What is being asked:
Whenever a line in the entries includes the word "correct", copy that line out.

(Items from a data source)

-- Opening Marker --

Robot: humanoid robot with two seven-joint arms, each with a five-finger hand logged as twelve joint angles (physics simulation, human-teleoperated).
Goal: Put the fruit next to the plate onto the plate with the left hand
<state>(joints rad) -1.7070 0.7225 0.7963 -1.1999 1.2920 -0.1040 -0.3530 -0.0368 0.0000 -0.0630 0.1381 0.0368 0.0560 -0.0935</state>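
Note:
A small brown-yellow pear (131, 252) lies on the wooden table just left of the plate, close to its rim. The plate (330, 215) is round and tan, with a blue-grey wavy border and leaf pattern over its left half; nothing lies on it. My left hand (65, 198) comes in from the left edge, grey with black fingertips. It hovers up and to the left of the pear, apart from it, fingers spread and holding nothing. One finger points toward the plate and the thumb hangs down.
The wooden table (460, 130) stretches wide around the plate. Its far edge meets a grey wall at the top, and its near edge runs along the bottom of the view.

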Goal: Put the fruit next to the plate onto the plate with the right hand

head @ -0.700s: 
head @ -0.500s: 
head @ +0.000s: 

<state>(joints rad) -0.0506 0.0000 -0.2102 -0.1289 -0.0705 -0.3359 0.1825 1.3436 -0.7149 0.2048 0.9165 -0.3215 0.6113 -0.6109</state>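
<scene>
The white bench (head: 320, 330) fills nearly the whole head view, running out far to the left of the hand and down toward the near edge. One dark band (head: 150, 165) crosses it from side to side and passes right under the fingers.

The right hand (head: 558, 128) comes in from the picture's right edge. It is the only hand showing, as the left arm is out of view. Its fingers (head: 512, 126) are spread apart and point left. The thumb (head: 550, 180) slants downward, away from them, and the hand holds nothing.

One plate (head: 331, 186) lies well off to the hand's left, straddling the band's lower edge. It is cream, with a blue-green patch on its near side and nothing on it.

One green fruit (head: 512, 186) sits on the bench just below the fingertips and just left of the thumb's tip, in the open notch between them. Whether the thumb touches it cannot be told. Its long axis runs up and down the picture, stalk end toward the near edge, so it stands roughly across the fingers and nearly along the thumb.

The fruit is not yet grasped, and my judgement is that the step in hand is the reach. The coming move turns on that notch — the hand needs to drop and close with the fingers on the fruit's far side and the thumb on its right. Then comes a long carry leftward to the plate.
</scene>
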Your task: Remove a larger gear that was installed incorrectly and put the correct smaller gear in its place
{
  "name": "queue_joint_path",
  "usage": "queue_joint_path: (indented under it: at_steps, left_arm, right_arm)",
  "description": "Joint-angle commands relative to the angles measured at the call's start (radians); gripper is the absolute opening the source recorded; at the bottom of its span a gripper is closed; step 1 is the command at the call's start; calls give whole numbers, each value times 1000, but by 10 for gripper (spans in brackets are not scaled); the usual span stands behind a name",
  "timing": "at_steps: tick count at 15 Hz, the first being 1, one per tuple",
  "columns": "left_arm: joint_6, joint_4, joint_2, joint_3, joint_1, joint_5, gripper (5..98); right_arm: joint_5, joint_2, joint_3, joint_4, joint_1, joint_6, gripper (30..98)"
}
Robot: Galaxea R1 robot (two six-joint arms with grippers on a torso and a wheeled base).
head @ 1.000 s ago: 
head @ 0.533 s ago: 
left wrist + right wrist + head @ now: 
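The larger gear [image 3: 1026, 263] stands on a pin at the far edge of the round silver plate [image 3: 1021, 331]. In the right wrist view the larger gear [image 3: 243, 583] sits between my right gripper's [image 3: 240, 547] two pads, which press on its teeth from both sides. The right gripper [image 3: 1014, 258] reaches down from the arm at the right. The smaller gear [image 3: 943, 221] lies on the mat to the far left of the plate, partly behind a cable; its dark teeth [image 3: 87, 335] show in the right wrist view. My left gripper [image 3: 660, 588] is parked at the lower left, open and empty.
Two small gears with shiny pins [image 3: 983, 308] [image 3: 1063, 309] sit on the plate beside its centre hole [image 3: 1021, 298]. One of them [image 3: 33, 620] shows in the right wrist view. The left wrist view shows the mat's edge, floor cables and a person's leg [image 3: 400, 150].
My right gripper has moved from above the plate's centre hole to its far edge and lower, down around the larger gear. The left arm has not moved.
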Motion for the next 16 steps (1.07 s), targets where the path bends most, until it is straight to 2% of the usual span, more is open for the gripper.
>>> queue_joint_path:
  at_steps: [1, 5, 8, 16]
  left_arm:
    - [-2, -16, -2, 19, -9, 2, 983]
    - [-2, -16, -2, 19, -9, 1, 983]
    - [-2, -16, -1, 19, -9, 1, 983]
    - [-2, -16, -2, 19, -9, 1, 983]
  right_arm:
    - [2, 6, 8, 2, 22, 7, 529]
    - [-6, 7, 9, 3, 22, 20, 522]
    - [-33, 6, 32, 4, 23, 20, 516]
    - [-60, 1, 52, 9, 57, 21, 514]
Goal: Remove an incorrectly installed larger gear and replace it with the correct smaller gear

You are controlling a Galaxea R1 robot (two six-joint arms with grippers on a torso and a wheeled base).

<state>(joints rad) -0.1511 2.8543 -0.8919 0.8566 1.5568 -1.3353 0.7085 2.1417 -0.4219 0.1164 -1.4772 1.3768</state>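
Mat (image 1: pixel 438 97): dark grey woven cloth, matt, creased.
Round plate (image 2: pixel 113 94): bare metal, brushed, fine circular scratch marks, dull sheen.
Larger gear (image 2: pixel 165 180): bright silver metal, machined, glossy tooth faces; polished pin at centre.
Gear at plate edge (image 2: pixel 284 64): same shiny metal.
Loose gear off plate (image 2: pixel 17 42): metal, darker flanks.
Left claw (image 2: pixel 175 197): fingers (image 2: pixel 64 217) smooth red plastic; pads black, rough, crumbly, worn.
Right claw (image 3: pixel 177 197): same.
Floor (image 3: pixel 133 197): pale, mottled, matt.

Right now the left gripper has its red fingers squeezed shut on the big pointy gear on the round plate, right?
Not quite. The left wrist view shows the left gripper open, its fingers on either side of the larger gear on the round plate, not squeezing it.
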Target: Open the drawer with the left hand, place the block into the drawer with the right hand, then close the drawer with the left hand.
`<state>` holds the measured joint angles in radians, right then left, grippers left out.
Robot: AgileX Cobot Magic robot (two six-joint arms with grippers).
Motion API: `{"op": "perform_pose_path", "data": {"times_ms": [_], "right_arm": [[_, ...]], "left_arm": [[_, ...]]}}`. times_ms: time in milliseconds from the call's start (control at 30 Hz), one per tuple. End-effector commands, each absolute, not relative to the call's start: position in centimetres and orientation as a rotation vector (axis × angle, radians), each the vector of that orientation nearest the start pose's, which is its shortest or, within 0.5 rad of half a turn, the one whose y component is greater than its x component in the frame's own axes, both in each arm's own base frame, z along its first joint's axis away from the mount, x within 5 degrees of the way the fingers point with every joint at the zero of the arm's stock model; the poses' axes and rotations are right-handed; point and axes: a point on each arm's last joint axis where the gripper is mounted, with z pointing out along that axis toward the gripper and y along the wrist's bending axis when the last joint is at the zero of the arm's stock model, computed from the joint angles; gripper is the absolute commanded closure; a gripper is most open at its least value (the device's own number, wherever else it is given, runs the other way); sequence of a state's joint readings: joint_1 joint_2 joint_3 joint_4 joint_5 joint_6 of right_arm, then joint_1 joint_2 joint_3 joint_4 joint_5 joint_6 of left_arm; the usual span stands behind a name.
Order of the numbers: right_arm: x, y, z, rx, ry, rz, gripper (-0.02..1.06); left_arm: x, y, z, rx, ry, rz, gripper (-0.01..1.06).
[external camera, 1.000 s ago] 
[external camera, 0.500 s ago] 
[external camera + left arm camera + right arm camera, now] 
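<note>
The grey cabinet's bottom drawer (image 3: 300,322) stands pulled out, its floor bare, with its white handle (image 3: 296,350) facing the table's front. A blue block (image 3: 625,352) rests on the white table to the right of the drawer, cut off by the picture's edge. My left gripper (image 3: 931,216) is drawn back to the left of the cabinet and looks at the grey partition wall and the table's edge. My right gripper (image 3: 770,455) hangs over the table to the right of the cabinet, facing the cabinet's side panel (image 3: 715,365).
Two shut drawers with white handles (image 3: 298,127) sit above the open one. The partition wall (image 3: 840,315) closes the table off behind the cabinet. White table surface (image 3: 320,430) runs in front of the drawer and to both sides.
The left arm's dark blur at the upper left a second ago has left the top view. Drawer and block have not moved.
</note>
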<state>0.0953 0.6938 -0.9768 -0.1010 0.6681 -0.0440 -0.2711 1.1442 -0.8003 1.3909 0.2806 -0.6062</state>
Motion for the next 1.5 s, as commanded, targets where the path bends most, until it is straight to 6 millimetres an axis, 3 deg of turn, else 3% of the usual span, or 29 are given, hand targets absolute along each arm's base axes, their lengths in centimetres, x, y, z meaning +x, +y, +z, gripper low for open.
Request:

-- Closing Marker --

Answer below:
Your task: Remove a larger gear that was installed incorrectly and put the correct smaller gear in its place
Goal: Remove an incorrectly installed larger gear and replace it with the correct smaller gear

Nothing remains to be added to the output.